Sources de l'article : PLQ et Sénat du Canada (17:01:00 à 17:03:16 ; 17:08:25 à 17:10:02) / Source de la photo : Erich Saide, WikimediaCC BY-SA 3.0

Le dossier du partage des compétences entre les provinces et le fédéral n'est pas encore réglé en ce qui concerne le dossier du cannabis.

En février dernier, le ministre responsable des Relations canadiennes, Jean-Marc Fournier, avait reproché à Ottawa son manque de cohérence à cet égard. « Ottawa peut interdire cinq plants et plus à domicile, mais ce n'est pas à lui d'autoriser zéro, un, deux, ou trois, ou quatre plants. Cela revient aux provinces », avait-il déclaré en conférence de presse.

C'est que le gouvernement Trudeau souhaite que les citoyens puissent faire pousser jusqu'à quatre plants de cannabis chez eux. Or, le gouvernement Couillard veut interdire complètement cette pratique. « Si le gouvernement fédéral est respectueux de cette volonté-là, il peut éviter de susciter un recours juridique », avait fait savoir M. Fournier.

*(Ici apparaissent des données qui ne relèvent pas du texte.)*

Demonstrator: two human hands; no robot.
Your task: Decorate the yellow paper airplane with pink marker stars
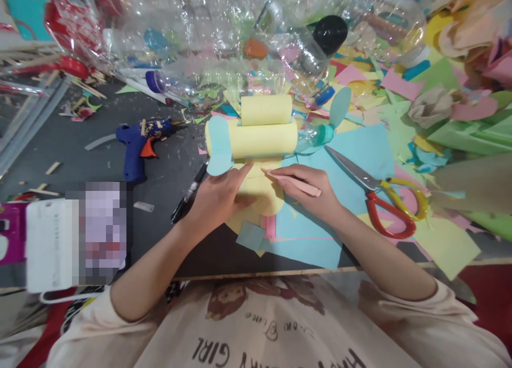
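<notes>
My left hand (221, 193) lies open on a yellow paper piece (264, 189), its index finger pointing to the right. My right hand (307, 191) grips a slim pale-pink pen-like tool (302, 185), whose tip meets the yellow paper; its exact kind is unclear. Just beyond both hands lies a plastic bottle (308, 137) on its side, wrapped in yellow paper (264, 137) with a yellow paper roll (266, 110) on top. Light-blue paper shapes (220, 144) are fixed to it, and a green cap (325, 134) closes its right end. Part of the yellow piece is hidden under my fingers.
Scissors (376, 189) lie spread on blue paper (312, 224) to the right. A blue glue gun (138, 146) and a black marker (190, 192) are on the left. Clear bottles (192, 32) crowd the back; paper scraps (444, 122) cover the right side.
</notes>
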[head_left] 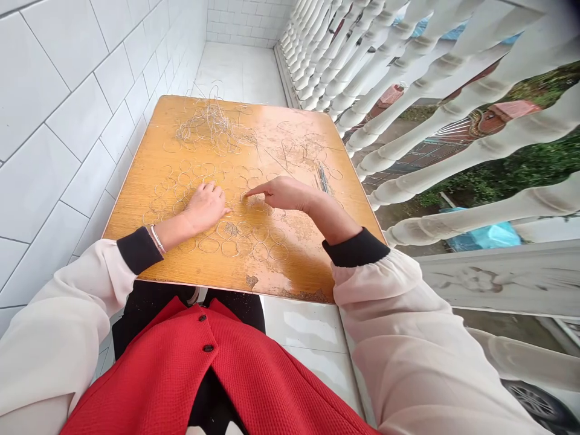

Celui-ci avait fait parvenir une lettre à trois ministres fédéraux en février, dont la ministre de la Justice, Jody Wilson-Raybould. Or, Mme Wilson-Raybould a avoué en comité parlementaire qu'elle n'en avait pas encore pris connaissance.

Dans la lettre, M. Fournier a écrit, entre autres, qu'il était regrettable « que des membres du gouvernement fédéral fassent état d'une interprétation différente de cette question [la culture à domicile], risquant ainsi de semer la confusion et de susciter des recours judiciaires inutiles et coûteux pour les contribuables ».

Toujours en comité, Mme Wilson-Raybould a spécifié que si un citoyen décidait de porter plainte sur la question de la culture à domicile, les tribunaux auraient à déterminer s'il y a un conflit entre les lois fédérale et provinciale ; puis, le cas échéant, ils donneraient raison à la loi fédérale.